■ **GIVEN DATA**
════════════════
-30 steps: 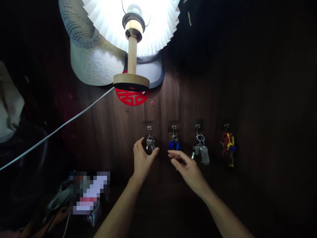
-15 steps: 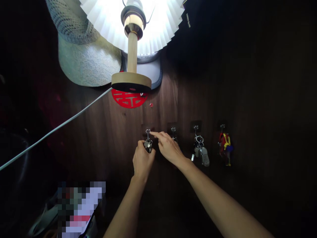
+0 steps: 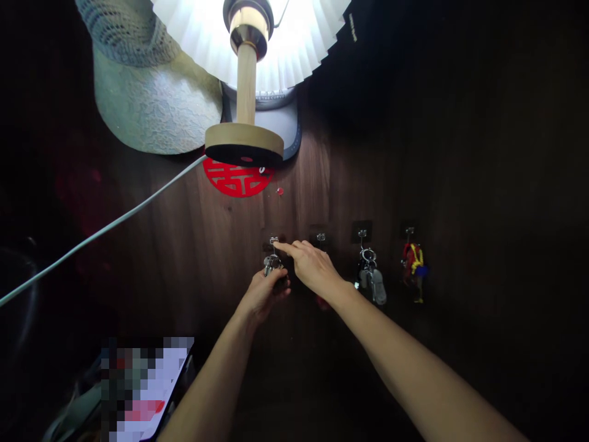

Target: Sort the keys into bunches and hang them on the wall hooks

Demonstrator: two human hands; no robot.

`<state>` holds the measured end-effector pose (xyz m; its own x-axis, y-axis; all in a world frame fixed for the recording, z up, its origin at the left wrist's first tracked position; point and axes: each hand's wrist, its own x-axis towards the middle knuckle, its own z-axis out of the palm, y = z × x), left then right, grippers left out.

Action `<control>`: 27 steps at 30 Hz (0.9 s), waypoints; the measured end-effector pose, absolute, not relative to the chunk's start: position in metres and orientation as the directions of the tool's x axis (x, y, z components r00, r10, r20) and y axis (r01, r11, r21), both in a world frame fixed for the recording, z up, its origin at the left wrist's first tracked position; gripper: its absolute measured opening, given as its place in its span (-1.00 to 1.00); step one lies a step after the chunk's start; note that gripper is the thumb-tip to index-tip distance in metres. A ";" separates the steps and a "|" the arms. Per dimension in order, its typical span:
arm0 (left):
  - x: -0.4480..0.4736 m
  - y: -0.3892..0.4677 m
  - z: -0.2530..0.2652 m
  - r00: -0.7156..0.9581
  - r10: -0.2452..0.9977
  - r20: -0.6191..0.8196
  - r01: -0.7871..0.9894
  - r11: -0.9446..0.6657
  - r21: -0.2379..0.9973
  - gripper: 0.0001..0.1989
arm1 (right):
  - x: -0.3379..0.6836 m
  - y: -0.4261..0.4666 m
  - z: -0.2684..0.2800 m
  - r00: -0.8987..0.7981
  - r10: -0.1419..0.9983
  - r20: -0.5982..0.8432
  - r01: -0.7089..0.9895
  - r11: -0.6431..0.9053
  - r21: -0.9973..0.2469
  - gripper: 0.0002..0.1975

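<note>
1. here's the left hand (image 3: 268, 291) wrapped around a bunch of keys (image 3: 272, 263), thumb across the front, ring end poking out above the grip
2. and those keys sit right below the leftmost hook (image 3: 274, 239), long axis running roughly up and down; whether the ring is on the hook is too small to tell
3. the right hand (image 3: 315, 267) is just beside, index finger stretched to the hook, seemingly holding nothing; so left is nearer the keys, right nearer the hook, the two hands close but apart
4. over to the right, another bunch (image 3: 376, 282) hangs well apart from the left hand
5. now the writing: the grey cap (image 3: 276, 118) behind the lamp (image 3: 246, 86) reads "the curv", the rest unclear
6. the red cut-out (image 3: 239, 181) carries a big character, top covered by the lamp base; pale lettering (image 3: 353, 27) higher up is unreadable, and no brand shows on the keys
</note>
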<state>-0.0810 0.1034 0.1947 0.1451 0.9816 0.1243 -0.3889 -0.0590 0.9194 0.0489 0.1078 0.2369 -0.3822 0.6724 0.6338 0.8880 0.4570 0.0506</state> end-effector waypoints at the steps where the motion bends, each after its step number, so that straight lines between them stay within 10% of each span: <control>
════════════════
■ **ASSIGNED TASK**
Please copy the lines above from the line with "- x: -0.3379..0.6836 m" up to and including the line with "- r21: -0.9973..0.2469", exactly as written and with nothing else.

■ **EXERCISE RESPONSE**
  - x: -0.3379..0.6836 m
  - y: -0.4261..0.4666 m
  - z: -0.2684..0.2800 m
  - r00: -0.8987..0.7981
  - r10: -0.1419..0.9983
  - r20: -0.5982..0.8432
  - r01: -0.7089..0.9895
  - r11: -0.6431..0.9053
  - r21: -0.9973..0.2469

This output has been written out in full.